— Добро пожаловать домой, Стивен. Ты все-таки вернулся…
— Да, я осмелился. — Стив прищурил один глаз, качнув стволом. — Решил собственными глазами взглянуть на того, по чьей вине проклят. Осознаешь иронию момента?
— Ты не проклят, а благословлен, Стэнделл. — В голосе юноши, сильном и отнюдь не детском, прорезалась острая обида. — Говорить так — большой грех, ты знаешь об этом? Именно я дал тебе бесконечную силу и власть. Я сделал тебя произведением искусства, совершенным человеком, могучим, всесильным, ловким. Ты непобедим, мой мальчик. Ты, словно отточенный клинок. В моем новом мире обладать таким счастьем будут многие, но пока подобное необходимо принимать, словно редкий, бесценный дар. На зависть ему. Ты понимаешь, о ком я говорю, сын мой?
Он предпочел не понять. Взгляд архиепископа притягивал, словно магнит, и Стивену с большим трудом удавалось не подчиняться его властному приказу. Опустить оружие. Распахнуть руки. Принять покой. Он прикусил щеку, стараясь болью смыть подкатывающее наваждение.

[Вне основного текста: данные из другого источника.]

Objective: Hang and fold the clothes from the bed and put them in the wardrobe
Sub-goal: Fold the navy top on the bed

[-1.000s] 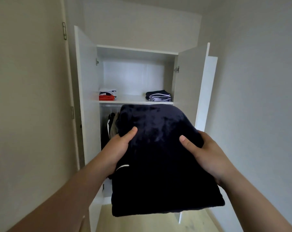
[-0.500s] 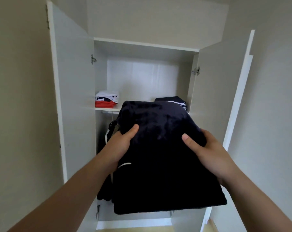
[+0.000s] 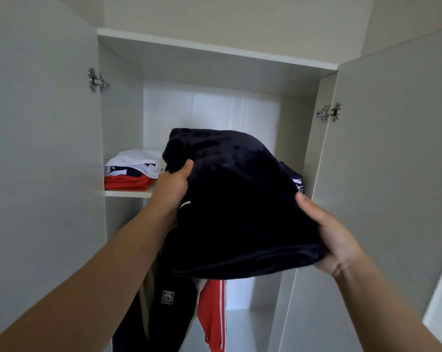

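1. Both hands carry one folded dark navy fleece garment at mid-frame. The left hand pinches its left edge and the right hand grips its lower right corner, probably to keep the fold flat.
2. It hovers at the white wardrobe shelf, right of a folded white, navy and red stack, seemingly bound for the gap there.
3. Fingers beneath the garment are hidden. A dark folded pile at right is mostly covered.
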A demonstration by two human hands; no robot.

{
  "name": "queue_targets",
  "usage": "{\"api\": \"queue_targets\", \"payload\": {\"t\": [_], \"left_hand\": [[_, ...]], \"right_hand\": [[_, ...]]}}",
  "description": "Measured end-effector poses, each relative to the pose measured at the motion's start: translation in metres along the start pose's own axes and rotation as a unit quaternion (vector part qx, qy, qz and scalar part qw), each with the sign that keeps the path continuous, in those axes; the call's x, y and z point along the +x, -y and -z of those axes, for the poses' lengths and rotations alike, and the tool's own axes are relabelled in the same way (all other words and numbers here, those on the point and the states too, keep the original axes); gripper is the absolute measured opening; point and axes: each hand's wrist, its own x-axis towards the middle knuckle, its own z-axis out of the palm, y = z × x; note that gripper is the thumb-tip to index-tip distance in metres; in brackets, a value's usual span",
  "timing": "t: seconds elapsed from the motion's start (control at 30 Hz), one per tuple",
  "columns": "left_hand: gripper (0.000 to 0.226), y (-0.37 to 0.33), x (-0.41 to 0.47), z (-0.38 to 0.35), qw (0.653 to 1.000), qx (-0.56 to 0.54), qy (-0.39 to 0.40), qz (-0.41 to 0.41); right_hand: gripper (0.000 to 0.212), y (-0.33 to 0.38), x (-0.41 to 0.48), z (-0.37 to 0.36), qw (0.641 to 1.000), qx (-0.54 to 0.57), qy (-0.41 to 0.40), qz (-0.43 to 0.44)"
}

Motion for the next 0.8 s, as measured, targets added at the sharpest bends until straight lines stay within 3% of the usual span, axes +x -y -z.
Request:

— Сколько же тебе на самом деле лет, Струго?
Выглядишь, как несмышленый молокосос… — Стив не без удивления прислушался к зазвучавшей со всех сторон тихой завораживающей музыке. Подался назад, вспоминая про отстегнутый противогаз, когда крупные шары светильников мягко зашипели, испуская прозрачные струйки дыма.
— Я вечно стар, подобно этому миру, Стивен. Ты знаешь это, как знаешь цену моей силе. Поэтому прошу тебя, дитя мое, постарайся больше не оскорблять меня…
— Боюсь, щенок, ты не тот, кем себя возомнил. Однако взял на себя очень многое, точно. Слишком многое. Полагаю, что пришел час ответить за свои поступки.
— Сын спрашивает с отца? — Голос Струго окончательно окреп, наполнился спокойной, но несокрушимой силой. Он стал похож на удары тяжелого металлического прута, завернутого в десяток слоев мягчайшего бархата. Голос этот бил в голову Стэнделла мягко, но ощутимо, с каждым словом заставляя все чаще биться сердце. Архиепископ начал медленно вставать, и балахон ласково зашептал, растекаясь блестящими складками.
Стив моргнул, приподнял ствол и нажал на спуск. Пуля ударила в один из железных лучей висящей над Струго эмблемы, и по залу прокатился чистейший, прогоняющий дрему звон. Мальчишка нахмурился, по-детски плотно поджав тонкие губы, но опустился обратно на стул.
— А ты хорош. Возможно, ты даже лучший из моих детей. Характером в отца, так сказать… — Он смотрел куда-то вдаль. Голос стал жестче, в нем опять слышались нотки обиды. — Но я этому только рад. Против чего бунтуешь ты, мое дитя?